> **WHAT YOU NEED TO DO**: Within the listing below, please copy exactly the lines between the line holding "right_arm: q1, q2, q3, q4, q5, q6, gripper" and the line holding "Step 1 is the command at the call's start", inclusive.

> **PROVIDED DATA**:
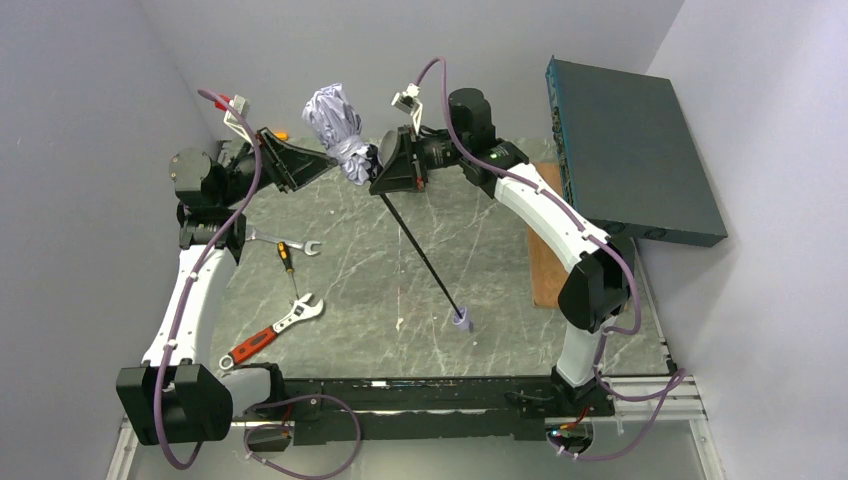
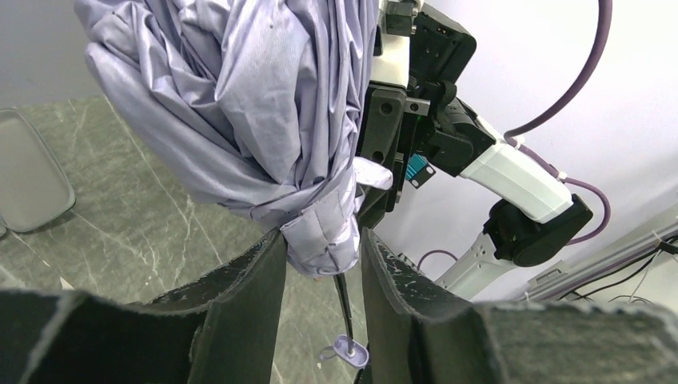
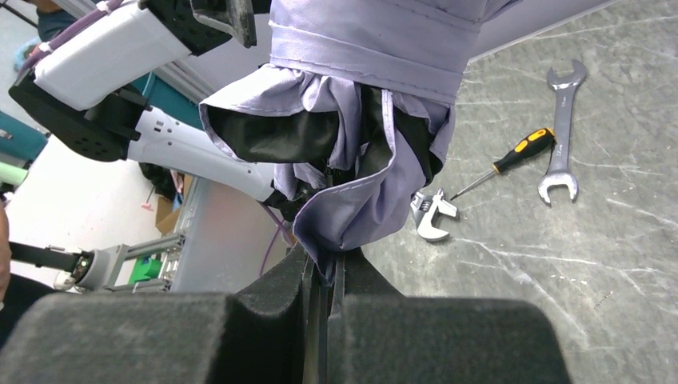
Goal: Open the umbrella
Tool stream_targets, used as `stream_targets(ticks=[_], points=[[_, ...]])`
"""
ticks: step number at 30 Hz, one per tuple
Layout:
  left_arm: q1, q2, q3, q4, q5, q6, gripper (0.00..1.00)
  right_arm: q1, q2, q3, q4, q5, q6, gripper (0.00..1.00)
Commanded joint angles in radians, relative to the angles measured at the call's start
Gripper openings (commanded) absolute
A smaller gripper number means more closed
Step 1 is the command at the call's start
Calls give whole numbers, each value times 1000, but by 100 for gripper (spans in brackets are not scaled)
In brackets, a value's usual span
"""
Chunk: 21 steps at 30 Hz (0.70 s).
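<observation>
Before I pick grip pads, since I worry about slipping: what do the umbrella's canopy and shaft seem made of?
The umbrella canopy: thin woven cloth, likely nylon or polyester, slight sheen; it creases and shows stitched hems. The shaft: slim, straight, matte black, probably painted metal; plastic can't be ruled out.

The umbrella point(image 1: 338, 130) is pale lilac-white outside and black in its inner folds, with a black shaft point(image 1: 425, 255) and a pale lilac handle point(image 1: 462, 320). The table point(image 1: 380, 290) is grey-green marble veined in white. The box point(image 1: 630, 150) is dark teal. The screwdriver point(image 1: 287, 260) is black and yellow, the adjustable wrench point(image 1: 270, 335) is red-gripped and the spanner point(image 1: 285, 241) is silver.
</observation>
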Motion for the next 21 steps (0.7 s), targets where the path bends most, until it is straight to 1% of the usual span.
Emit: stream_targets(ticks=[1,3,6,8,9,11,13,15,17,19,20,21], points=[[3,-23,38,10,-18,6,42,17,-58,7,41,-1,-48,0],[3,-22,38,8,-21,6,36,23,-60,11,27,8,-61,0],[3,-24,40,9,-20,1,21,33,-62,25,-36,58,-120,0],[2,-25,39,13,-20,-1,9,39,-63,36,-75,107,-152,0],[3,-27,37,12,-21,0,1,40,-64,38,-84,116,-165,0],[3,-28,32,17,-20,-1,0,40,-66,43,-105,157,-182,0],[3,-30,25,17,-17,5,0,40,-72,48,-133,235,-205,0],[2,-34,17,18,-12,18,0,46,-75,56,-177,381,-243,0],[-4,-44,21,61,-14,28,0,58,-72,75,-231,535,-322,0],[-40,-48,77,49,-20,77,0,70,-67,82,-260,613,-373,0],[-89,-42,113,19,-27,104,0,76,-63,84,-273,637,-410,0],[-119,-32,137,24,-26,112,0,89,-63,83,-284,653,-442,0]])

> **SOLUTION BELOW**:
  right_arm: q1, q2, q3, q4, q5, q6, gripper (0.00..1.00)
Commanded joint angles in radians, relative to the angles measured at the call's start
Gripper openings (commanded) absolute
A smaller gripper number means more closed
Step 1 is the command at the call's start

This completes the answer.